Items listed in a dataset
──────────────────────────────
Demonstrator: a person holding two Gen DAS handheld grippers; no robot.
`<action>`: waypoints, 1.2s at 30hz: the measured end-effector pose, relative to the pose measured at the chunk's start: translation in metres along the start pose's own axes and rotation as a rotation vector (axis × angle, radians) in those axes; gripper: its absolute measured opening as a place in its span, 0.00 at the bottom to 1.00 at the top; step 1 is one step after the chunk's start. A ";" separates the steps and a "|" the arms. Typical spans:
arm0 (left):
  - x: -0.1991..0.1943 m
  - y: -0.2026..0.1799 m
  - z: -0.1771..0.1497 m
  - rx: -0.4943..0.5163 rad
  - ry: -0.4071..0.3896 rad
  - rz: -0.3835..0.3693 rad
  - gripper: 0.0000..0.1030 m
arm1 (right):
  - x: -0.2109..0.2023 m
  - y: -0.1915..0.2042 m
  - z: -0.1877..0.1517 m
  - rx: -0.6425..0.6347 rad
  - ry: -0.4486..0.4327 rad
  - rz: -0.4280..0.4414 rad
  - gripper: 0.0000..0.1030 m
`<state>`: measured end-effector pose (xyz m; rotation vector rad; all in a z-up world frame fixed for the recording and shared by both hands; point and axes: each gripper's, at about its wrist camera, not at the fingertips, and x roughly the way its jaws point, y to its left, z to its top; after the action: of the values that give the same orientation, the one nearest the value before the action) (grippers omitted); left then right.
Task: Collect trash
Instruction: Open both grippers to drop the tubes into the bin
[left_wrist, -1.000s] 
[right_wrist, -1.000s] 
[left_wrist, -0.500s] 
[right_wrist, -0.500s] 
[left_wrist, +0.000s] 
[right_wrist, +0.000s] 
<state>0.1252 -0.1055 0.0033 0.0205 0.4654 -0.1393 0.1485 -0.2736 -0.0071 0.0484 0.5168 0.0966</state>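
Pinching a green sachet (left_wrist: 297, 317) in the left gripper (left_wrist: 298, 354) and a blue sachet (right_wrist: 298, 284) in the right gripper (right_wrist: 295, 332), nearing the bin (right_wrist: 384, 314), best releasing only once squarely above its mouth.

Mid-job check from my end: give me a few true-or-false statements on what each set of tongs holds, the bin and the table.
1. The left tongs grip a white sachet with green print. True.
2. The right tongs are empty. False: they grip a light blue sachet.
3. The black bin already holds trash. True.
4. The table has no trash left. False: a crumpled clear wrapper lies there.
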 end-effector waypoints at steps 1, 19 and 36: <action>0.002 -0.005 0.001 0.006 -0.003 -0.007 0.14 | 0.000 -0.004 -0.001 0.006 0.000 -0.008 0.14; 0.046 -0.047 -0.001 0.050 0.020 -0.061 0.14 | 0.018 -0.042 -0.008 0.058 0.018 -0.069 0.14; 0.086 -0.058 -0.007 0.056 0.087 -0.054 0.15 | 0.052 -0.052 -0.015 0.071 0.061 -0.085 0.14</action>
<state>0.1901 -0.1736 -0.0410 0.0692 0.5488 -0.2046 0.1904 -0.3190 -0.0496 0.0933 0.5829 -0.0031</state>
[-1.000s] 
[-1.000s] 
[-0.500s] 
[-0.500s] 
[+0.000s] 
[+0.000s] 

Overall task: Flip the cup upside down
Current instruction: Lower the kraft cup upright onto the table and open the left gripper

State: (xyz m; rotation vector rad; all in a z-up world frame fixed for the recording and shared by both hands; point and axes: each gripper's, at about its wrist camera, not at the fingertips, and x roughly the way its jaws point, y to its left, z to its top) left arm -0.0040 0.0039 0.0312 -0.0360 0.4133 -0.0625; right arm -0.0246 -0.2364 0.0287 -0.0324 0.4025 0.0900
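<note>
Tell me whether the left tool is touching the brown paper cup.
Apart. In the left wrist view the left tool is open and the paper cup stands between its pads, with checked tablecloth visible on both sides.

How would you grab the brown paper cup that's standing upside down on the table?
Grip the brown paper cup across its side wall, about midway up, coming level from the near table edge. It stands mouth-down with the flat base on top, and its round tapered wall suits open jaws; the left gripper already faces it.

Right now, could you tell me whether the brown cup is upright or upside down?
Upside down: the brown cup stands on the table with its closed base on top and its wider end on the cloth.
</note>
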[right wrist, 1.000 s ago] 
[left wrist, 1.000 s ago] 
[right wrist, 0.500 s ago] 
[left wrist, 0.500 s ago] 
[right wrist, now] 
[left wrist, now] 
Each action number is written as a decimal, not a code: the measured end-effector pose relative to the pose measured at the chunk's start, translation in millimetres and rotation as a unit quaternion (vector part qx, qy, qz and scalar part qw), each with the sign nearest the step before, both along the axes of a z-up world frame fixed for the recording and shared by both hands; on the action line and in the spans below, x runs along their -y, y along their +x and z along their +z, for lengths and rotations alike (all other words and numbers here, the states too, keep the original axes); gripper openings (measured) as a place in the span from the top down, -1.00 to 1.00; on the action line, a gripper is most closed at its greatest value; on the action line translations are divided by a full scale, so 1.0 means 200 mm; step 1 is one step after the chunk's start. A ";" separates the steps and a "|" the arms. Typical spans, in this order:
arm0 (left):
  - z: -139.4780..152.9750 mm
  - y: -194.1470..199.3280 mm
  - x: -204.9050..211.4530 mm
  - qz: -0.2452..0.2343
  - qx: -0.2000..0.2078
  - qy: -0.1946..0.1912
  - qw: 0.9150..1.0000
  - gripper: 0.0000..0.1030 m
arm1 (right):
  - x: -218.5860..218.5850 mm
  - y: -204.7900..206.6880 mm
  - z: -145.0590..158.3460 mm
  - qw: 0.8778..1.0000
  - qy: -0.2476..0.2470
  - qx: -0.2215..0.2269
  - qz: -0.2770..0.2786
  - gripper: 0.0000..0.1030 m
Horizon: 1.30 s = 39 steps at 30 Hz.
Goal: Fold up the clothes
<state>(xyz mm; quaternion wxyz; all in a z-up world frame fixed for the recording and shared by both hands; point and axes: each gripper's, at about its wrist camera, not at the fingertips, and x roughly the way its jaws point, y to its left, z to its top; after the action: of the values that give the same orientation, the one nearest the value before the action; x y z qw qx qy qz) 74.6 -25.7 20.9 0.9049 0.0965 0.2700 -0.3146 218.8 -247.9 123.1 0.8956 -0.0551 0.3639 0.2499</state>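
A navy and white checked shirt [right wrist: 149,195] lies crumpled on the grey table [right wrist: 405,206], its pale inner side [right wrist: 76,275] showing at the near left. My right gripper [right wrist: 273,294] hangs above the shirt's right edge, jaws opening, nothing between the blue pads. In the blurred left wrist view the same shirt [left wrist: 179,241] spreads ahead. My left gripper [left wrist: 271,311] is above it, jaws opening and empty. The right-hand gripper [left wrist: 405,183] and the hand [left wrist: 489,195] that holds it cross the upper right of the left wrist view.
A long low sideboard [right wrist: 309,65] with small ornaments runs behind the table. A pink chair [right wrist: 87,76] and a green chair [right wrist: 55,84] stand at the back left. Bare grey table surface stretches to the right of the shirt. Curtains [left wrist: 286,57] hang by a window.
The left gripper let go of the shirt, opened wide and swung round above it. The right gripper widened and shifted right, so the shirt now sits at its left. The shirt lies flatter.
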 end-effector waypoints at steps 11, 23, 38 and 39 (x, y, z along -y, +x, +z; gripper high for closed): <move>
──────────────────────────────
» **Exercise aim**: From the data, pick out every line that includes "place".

» **Problem solution**:
`<action>`: waypoints, 1.2s at 30hz: the measured end-effector pose, relative to the pose measured at the chunk's start: translation in metres along the start pose's own axes and rotation as a rotation vector (axis × angle, radians) in those axes; gripper: its absolute measured opening as a place in its span, 0.00 at the bottom to 1.00 at the top; step 1 is one step after the chunk's start. A ";" separates the steps and a "|" the arms. Typical spans:
Each action number is written as a decimal, not a code: the measured end-effector pose relative to the pose measured at the chunk's start, translation in millimetres and rotation as a unit quaternion (vector part qx, qy, qz and scalar part qw), each with the sign nearest the step before, both along the axes of a z-up world frame fixed for the recording and shared by both hands; on the action line and in the spans below, x runs along their -y, y along their +x and z along their +z, for lengths and rotations alike (all other words and numbers here, the states too, keep the original axes); gripper openings (measured) as a place in the span from the top down, -1.00 to 1.00; on the action line, a gripper is most closed at its greatest value; on the action line translations are divided by a full scale, so 1.0 means 200 mm; step 1 is one step after the chunk's start. A ";" separates the steps and a "|" the arms. Typical spans, in this order:

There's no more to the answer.